_Task description:_
Collect from the data below each line with "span".

*** Opening Records for the task ***

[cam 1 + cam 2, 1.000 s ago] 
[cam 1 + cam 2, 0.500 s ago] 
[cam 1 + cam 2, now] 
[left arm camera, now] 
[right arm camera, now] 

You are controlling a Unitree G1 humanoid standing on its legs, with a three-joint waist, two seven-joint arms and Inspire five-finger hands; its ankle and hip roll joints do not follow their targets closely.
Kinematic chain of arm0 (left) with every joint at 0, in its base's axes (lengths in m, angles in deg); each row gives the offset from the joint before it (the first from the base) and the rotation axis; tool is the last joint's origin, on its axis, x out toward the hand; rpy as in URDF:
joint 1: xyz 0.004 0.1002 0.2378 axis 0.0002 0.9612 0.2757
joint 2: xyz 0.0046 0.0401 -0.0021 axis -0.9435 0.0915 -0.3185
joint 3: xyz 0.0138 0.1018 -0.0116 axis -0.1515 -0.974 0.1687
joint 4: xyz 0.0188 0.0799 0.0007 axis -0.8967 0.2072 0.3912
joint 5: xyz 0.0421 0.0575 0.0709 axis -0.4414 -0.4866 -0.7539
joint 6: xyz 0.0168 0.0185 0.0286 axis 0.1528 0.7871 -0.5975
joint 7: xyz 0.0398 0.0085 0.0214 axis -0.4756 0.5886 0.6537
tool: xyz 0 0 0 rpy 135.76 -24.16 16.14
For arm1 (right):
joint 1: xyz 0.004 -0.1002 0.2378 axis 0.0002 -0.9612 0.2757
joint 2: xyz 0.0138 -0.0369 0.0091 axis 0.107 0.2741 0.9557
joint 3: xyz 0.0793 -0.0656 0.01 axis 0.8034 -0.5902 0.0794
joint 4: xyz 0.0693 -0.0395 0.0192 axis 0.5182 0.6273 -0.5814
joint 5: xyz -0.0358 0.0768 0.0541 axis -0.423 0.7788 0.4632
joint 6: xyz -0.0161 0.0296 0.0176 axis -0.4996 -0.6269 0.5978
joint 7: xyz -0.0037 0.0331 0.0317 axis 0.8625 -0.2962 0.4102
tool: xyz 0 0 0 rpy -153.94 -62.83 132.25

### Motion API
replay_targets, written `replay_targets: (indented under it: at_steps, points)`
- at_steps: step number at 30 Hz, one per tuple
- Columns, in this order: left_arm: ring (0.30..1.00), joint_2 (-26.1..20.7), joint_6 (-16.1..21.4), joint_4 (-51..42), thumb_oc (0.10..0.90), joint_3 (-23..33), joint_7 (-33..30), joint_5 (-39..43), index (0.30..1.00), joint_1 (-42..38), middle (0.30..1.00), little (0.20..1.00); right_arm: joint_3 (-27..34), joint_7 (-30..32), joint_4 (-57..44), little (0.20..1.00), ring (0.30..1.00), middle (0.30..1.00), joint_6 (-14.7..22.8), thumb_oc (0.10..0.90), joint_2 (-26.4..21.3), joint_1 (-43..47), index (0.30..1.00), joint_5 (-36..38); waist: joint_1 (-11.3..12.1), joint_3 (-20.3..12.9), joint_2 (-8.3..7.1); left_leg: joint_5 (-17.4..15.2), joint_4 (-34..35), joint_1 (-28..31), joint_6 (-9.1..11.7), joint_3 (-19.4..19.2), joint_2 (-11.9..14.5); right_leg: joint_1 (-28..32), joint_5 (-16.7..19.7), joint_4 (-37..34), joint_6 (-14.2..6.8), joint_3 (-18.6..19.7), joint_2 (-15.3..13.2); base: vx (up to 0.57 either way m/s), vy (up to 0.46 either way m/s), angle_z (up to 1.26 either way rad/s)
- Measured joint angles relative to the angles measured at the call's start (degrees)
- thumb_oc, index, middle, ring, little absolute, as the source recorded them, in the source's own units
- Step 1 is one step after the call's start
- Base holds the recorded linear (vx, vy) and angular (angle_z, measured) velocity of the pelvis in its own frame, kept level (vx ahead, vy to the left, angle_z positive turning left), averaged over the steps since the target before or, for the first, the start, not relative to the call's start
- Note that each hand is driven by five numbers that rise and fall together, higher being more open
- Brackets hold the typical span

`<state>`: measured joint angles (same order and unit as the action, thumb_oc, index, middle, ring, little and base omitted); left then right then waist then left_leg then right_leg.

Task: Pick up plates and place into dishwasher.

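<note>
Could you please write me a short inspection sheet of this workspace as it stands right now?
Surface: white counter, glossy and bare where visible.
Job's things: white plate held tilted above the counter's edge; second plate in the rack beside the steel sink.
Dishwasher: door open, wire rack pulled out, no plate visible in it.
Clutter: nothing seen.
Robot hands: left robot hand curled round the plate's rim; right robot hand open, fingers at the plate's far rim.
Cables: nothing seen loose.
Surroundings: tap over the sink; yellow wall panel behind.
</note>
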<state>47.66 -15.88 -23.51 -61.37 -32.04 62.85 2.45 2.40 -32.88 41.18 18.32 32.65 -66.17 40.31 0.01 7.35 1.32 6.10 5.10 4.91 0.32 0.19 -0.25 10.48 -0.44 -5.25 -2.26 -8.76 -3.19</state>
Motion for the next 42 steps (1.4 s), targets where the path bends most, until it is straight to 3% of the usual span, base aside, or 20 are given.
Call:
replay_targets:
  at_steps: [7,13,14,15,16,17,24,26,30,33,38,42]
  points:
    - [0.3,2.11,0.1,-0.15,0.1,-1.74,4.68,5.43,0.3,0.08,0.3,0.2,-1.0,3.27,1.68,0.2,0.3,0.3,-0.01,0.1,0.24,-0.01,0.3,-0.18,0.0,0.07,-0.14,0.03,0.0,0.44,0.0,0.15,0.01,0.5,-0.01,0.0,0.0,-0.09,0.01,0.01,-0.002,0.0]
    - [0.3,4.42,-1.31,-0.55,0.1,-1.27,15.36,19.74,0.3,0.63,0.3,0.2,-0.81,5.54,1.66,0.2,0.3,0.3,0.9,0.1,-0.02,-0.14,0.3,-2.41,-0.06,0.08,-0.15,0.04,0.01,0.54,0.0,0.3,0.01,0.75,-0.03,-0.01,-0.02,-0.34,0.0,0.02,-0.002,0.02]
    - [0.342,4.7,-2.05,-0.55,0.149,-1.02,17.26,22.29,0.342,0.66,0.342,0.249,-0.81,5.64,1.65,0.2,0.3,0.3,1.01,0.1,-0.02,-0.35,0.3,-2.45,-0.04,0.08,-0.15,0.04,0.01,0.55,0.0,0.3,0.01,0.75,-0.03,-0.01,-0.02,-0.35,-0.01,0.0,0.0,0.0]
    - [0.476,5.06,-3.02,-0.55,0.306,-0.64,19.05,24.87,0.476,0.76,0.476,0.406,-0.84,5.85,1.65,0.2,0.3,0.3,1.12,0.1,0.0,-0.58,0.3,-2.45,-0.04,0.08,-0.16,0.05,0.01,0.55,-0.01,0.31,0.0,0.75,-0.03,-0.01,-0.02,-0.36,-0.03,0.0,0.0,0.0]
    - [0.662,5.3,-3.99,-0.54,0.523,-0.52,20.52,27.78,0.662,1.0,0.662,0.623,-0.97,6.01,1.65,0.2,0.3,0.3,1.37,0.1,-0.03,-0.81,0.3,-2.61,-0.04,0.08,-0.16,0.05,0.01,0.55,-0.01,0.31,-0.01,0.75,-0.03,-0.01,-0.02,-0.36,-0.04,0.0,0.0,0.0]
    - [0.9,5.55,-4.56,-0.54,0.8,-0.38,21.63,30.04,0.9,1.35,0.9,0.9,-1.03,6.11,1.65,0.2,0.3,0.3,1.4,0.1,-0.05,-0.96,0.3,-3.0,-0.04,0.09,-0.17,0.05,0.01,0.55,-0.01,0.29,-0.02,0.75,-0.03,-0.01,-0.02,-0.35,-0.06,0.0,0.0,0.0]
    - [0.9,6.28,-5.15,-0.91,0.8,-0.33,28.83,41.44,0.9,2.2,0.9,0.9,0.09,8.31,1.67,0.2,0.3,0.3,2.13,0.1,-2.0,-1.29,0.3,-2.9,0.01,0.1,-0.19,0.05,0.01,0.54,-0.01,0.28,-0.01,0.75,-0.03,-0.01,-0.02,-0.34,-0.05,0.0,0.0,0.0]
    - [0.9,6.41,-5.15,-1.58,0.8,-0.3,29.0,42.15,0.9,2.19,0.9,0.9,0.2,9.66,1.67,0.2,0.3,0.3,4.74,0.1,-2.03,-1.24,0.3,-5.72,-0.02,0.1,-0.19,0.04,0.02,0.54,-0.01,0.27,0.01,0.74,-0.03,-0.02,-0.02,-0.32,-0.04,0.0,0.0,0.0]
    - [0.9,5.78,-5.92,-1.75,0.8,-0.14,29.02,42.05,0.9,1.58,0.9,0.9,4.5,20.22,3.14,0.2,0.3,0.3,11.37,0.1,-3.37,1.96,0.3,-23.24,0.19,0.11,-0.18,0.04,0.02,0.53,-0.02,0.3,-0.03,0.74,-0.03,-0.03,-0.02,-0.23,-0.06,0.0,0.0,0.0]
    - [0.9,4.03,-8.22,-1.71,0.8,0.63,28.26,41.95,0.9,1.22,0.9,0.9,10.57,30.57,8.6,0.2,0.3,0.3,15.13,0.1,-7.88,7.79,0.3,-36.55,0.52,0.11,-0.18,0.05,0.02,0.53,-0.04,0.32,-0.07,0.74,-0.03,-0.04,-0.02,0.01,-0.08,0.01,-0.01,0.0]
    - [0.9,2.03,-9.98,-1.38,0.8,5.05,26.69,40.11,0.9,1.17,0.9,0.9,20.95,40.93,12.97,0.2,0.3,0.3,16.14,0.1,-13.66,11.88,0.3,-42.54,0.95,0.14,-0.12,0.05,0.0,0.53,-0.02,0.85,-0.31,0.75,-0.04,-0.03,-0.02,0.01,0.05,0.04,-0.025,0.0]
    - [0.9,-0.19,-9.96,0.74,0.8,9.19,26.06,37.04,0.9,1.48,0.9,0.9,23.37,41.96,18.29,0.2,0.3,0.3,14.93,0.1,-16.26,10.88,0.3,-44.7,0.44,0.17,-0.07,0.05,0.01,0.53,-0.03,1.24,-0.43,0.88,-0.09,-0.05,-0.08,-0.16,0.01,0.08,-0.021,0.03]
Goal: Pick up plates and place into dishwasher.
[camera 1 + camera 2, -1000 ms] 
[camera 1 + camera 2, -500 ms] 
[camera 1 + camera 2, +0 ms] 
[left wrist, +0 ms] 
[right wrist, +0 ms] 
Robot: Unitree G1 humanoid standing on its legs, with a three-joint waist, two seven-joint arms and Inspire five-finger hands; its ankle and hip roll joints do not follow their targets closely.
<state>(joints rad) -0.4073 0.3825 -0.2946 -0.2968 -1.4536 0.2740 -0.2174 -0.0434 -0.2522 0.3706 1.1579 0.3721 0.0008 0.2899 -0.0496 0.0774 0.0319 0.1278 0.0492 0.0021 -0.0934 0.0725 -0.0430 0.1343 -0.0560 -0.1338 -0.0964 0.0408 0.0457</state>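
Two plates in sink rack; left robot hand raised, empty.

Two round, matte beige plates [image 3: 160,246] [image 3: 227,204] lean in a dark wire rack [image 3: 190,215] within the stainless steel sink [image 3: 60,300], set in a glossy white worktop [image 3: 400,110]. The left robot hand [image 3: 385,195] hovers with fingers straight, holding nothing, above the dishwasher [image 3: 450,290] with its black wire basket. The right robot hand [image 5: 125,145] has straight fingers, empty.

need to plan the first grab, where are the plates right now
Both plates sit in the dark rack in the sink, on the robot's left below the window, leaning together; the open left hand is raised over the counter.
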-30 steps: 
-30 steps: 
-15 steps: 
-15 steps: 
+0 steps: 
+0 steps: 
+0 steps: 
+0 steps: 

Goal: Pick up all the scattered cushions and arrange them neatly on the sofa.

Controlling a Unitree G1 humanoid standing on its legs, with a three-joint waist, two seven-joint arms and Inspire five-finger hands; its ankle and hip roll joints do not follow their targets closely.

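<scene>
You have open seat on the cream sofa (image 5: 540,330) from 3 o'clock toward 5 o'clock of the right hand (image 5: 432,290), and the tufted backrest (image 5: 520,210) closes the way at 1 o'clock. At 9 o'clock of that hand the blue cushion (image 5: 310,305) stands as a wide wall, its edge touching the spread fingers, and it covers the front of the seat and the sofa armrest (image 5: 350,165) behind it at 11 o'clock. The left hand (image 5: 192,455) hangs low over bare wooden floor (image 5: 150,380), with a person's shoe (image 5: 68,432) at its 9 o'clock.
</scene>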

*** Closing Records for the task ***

_Exercise answer:_
- Brackets hold the typical span
Motion for the next 42 steps (1.4 s), targets where the path bends most, until it is straight to 3% of the usual span, base aside, or 20 are given.

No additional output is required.